PageRank With Spark


Due March 1 before class

Update on Feb 20: add a sample Spark python link.
Update on Feb 23: clarify the submission requirement.

Goals

In this assignment, you will use the Spark programming paradigm to implement a variations of the classic PageRank algorithm. You will be transforming an input RDD of a list of edges into an output RDD of a list of nodes and their PageRank scores.

Sample Spark Python code

/home/tyang/cs240sample/spark-wc at Comet contains sample Spark programs for word counting, job submission. The Makeffile shows how to submit a job.

PageRank

PageRank is an algorithm developed by Sergey Brin and Larry Page that built the early foundation of the Google search engine.

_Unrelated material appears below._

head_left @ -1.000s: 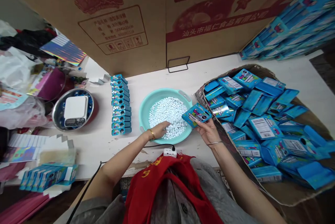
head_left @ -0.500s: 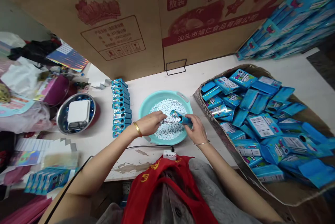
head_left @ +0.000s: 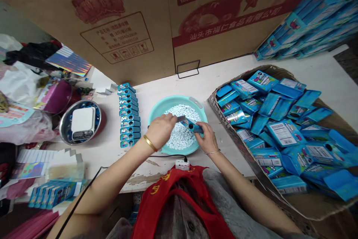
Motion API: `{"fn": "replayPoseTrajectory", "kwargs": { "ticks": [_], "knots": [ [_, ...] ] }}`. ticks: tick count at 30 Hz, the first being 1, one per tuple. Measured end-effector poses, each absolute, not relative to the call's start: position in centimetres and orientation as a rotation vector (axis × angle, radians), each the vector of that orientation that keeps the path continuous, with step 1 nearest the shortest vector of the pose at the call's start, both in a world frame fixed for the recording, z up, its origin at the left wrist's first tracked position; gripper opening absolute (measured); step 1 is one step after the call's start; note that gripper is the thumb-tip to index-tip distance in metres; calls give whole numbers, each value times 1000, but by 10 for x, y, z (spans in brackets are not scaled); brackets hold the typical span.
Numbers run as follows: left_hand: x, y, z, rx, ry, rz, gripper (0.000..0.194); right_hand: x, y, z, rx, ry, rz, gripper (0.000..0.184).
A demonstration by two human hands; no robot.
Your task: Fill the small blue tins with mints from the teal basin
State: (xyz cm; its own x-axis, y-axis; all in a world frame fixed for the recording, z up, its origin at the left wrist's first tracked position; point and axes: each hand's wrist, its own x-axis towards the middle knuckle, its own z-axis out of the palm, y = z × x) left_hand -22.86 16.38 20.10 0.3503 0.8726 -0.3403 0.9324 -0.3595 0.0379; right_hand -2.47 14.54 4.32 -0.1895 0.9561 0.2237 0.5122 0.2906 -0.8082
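Left hand: left hand (head_left: pixel 161 131), fingers closed on a grey flat piece (head_left: pixel 181 118), exact kind unclear; gold bangle on the wrist.
Right hand: right hand (head_left: pixel 207 139), fingers gripping one blue box (head_left: pixel 192 125) by its near end; thin bracelet on the wrist.
Held box: tilted above the basin's middle, round dark hole showing, grey piece right at its far end; print too small to read.
Basin: turquoise basin (head_left: pixel 157 111), one, clock centre with 12 pointing away from the person; holds white pellets (head_left: pixel 180 142), too many to count.
6 o'clock: white plug block (head_left: pixel 182 164), one, black cord plugged in, just beside the basin.
9 o'clock: row of boxes (head_left: pixel 130 118), about eleven, standing side by side, holes up.
9 o'clock, farther: steel bowl (head_left: pixel 64 127), one, holding blue pieces and one white scale (head_left: pixel 83 119); readout unreadable.
8 o'clock: packed boxes (head_left: pixel 52 194), about four, side by side.
3 o'clock: open carton (head_left: pixel 229 129), one, heaped with loose boxes (head_left: pixel 284 133), dozens, overlapping; a front seems to read "CARAMELO", second word blurry.
2 o'clock: stacked boxes (head_left: pixel 310 32), several layers, count unclear.
12 o'clock: wire loop (head_left: pixel 188 69), one, against the big cardboard box (head_left: pixel 159 63).
Big box writing: "板装", "汕头市福仁食品有限公司", "shaped and…"; framed panel starting "产品名称", four icons, red starfish.
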Motion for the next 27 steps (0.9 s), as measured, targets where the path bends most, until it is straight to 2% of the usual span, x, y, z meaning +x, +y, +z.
{"fn": "replayPoseTrajectory", "kwargs": {
  "ticks": [3,6,10,18,23,27],
  "knots": [
    [-261,179,138,2236,1819,-253,38,-19,148,41,-1362,-1733,783,32],
    [-270,188,70,2106,1826,-287,39,-15,150,39,-1441,-1581,852,33],
    [-254,177,20,2094,1712,-260,37,-13,152,35,-1498,-1394,962,39],
    [-235,137,10,2051,1300,-185,51,-12,161,34,-1441,-1166,1109,45],
    [-243,133,23,1938,1173,-37,43,-7,158,42,-1410,-1105,1129,46],
    [-261,135,63,1853,1126,178,35,2,150,46,-1452,-1296,1013,39]
  ]
}}
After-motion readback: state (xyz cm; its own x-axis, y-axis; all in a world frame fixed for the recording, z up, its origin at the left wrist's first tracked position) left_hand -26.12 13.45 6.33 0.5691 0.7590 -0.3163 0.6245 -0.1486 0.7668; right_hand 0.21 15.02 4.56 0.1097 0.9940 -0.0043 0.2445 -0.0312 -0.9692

We will use a simplified version.

The intuition behind PageRank is that the web can be represented as a graph, with links between pages as directed edges. The importance or "popularity" of a page on the web can be determined by how many other pages link to it. But should every link be treated equally? A link from a popular site like Google's homepage should be more important than a link from an unpopular blog. We want to weigh links from more important pages more than edges links from less important edges when computing the PageRank score of a page. We need PageRank values to determine other PageRank values, and since all nodes depend on each other and the graph isn't necessarily acyclic, this becomes a chicken and egg problem!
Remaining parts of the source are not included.